Einsatzstelle: Von Anfang an wurde ich von allen Mitarbeitern der Schule super herzlich aufgenommen. Obwohl die erste Woche für uns Zivis überwiegend körperliche Arbeit war, da für den Schulstart noch einige Dinge erledigt werden mussten, konnte man trotzdem einen guten Einblick bekommen. Ab Schulstart dann, konnte unser FSJ dann also so richtig beginnen. Ich war am Anfang sehr nervös, da für mich das natürlich auf einmal auch neu war auf der anderen Seite zu stehen. Zuvor kannte ich den Schulalltag nur als Schüler – auf einmal bin ich der Lehrer. Den Kindern aber fiel es ganz und gar nicht schwer sich an mich zu gewöhnen…. Mir fällt  nach den vergangen 4 Monaten ganz besonders auf, wie sich die Kinder immer mehr und mehr an mich gewöhnen und dadurch auch immer zutraulicher werden.

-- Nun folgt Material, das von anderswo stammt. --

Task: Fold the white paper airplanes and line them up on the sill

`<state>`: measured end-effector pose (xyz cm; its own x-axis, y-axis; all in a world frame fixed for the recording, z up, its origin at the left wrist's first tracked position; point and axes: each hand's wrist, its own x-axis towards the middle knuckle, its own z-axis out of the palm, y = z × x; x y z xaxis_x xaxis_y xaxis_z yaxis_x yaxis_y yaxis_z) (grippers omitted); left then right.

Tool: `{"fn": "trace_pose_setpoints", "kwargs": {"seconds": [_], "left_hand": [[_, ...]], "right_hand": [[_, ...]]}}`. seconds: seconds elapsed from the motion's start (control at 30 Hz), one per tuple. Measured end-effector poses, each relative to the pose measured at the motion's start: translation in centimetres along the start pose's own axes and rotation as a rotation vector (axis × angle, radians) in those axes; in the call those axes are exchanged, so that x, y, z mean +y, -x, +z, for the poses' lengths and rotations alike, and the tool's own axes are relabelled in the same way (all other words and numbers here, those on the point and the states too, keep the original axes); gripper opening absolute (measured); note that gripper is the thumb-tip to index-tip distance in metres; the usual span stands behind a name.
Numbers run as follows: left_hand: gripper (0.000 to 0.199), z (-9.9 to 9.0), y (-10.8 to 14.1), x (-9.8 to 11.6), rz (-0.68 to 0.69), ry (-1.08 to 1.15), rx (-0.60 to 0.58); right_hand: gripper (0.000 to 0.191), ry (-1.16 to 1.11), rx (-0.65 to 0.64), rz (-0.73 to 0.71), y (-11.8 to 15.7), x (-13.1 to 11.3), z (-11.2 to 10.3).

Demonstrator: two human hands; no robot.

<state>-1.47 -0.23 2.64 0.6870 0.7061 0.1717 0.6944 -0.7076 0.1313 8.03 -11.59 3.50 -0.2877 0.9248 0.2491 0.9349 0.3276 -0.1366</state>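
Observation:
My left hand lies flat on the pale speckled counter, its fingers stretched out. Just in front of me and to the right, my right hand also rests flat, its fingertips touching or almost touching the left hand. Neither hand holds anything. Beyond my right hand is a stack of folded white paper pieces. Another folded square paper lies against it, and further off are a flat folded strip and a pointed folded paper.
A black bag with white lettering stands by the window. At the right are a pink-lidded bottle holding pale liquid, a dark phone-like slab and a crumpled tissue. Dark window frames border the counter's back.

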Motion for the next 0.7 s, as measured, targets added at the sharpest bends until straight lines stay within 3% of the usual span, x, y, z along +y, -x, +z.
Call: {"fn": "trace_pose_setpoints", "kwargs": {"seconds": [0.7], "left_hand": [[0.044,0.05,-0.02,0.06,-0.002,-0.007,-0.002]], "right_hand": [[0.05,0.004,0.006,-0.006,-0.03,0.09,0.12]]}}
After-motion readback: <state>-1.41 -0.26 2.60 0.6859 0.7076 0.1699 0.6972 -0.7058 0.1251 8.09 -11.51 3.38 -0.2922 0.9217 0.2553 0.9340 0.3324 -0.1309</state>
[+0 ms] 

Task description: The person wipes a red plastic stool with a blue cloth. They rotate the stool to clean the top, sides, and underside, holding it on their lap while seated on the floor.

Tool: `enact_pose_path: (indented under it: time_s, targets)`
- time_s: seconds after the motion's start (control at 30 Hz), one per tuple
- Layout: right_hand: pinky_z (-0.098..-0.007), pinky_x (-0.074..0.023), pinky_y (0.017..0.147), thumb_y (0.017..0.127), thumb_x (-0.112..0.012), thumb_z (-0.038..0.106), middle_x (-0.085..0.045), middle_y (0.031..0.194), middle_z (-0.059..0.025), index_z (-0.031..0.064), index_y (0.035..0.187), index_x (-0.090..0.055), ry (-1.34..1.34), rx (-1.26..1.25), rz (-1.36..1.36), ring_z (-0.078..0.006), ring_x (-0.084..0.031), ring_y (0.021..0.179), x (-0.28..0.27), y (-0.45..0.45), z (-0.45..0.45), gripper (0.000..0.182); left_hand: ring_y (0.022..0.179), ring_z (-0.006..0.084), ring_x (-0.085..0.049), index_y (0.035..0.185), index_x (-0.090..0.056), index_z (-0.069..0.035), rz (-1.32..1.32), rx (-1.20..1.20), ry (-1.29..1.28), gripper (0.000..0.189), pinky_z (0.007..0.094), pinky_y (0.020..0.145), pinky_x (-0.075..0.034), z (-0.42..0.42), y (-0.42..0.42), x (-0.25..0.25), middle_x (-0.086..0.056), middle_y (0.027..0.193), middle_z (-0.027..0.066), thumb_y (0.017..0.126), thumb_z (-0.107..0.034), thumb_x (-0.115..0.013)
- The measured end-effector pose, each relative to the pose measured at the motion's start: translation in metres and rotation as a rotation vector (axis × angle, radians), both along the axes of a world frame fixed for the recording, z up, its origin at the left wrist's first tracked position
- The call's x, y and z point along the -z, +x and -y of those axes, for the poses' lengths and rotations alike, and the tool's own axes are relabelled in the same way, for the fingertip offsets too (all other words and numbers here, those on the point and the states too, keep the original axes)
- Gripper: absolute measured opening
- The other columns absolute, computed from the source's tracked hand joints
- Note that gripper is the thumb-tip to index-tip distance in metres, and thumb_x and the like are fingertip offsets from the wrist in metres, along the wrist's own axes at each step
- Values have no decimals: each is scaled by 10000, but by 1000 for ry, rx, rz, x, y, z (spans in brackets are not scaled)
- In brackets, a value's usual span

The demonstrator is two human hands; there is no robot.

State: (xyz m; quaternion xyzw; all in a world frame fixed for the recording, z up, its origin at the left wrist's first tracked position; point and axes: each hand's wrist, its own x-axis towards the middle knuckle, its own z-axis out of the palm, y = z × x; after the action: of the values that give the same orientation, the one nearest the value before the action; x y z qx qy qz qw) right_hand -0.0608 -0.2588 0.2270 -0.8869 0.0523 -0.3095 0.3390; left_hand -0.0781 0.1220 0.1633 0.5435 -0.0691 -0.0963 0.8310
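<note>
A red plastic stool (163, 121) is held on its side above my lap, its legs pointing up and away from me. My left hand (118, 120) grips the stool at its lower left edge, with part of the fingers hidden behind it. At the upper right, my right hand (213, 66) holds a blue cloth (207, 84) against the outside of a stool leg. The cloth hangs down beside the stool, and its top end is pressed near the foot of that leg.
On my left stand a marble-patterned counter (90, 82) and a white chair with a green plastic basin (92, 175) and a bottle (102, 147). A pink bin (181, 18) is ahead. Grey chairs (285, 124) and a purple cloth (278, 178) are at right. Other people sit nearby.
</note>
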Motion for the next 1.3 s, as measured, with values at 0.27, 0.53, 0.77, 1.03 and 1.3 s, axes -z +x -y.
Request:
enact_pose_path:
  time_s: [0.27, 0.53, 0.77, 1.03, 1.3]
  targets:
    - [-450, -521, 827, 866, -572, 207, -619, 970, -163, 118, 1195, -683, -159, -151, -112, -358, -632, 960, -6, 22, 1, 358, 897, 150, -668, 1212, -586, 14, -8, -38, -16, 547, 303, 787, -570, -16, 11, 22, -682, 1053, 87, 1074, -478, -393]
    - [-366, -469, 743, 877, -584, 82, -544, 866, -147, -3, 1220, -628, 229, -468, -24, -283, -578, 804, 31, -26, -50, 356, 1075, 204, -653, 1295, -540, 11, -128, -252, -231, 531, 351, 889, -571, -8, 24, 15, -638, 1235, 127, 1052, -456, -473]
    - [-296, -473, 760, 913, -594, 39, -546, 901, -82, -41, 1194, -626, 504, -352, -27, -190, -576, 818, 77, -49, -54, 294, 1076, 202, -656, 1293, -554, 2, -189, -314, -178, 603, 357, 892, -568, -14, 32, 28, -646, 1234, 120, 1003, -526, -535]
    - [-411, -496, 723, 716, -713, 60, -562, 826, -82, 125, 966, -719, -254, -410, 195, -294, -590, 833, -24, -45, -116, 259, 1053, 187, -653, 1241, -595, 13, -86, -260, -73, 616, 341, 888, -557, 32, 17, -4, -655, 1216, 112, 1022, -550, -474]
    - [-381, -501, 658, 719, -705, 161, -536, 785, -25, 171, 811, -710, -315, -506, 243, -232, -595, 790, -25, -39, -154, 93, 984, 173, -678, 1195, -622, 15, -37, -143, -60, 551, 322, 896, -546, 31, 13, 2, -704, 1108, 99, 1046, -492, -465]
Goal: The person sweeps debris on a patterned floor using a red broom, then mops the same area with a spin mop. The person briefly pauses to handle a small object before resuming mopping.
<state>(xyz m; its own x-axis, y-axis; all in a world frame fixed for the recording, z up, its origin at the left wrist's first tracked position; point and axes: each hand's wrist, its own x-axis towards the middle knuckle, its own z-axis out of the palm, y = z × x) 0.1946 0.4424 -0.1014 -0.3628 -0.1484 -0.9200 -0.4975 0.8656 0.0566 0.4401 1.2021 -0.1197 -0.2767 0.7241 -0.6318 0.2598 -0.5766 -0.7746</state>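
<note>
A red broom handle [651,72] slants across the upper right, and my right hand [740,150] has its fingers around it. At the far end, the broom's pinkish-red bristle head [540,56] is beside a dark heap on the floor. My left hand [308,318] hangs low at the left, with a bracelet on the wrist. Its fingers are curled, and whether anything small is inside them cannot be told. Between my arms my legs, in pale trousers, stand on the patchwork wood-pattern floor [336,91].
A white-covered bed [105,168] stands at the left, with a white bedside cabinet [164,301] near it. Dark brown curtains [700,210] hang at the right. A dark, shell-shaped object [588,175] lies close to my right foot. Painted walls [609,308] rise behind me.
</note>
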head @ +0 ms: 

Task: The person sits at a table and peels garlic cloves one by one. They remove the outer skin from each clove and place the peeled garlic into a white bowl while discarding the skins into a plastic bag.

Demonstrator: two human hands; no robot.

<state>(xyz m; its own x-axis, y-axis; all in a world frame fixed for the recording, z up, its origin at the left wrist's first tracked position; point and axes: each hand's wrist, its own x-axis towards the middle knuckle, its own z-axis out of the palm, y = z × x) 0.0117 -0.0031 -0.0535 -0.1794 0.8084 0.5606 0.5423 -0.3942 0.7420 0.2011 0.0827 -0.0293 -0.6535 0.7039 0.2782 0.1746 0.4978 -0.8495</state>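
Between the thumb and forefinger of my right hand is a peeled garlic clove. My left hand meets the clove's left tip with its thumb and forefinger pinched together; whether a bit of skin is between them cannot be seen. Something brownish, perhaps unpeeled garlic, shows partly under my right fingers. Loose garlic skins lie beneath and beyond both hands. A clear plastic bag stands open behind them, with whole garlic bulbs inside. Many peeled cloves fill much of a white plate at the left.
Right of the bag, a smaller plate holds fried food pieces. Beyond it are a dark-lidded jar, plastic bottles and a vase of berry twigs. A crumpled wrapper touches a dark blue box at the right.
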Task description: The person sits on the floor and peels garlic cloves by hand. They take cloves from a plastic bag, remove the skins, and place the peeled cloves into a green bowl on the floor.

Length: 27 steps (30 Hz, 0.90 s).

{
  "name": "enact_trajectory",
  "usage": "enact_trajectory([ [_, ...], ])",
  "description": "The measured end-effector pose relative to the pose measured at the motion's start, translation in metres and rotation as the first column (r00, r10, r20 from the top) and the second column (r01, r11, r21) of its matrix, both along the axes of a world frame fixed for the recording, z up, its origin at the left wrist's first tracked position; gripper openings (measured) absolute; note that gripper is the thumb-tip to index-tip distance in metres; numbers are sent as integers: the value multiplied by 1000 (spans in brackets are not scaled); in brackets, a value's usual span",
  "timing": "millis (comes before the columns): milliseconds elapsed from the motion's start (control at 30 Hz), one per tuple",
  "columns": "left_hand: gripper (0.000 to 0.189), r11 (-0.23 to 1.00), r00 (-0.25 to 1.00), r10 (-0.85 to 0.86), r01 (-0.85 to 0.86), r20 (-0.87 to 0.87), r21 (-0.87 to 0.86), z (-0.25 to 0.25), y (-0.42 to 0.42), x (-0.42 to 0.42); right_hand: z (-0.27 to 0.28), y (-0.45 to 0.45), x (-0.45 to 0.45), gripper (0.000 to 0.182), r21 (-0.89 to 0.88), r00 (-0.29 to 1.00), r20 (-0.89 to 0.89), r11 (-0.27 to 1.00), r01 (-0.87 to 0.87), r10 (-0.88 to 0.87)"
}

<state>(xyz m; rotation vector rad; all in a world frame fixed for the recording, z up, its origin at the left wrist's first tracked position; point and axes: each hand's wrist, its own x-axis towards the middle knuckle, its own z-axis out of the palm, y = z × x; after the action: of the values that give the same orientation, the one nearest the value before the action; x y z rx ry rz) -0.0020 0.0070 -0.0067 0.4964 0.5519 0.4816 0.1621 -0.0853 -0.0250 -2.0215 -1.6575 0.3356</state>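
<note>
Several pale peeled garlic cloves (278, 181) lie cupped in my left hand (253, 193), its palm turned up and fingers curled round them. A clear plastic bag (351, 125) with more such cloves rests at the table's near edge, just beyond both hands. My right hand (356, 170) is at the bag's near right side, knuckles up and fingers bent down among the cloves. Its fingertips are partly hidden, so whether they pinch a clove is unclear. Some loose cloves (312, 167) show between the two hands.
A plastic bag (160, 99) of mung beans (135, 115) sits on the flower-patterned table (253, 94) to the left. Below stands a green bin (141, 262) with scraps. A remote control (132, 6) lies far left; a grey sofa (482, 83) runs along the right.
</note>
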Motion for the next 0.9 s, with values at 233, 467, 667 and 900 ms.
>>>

 Zurückblickend betrachtet sind die letzten Wochen und Monate für mich wie im Flug vergangen. Das liegt für mich einfach daran, dass mir jeder Tag hier so enorm Spaß macht und ich morgens auch gerne aufstehe um zur Arbeit zu gehen. Obwohl mein geregelter Arbeitsalltag auch einen  8 Stunden Tag beinhaltet, könnte ich nicht beklagen, dass dies für mich zu anstrengend wäre.
Wünsche 2016: Für 2016 wünsche mir hauptsächlich meinen Freundes- und Bekanntenkreis in Barcelona um einiges auszubauen. Seit kurzem spiele ich auch offiziell bei einer Fußballmannschaft in Barcelona und erhoffe mir dadurch natürlich auch soziale Kontakte. Zudem erhoffe ich mir noch eine Verbesserung meiner Spanisch Künste, da mir dies im Alltag einiges erleichtern würde.  Im Ganzen hatte ich aber aufregende und schöne erste 4 Monate hier in Barcelona und freue mich unheimlich auf die restlichen 8 Monate in dieser unglaublichen Stadt!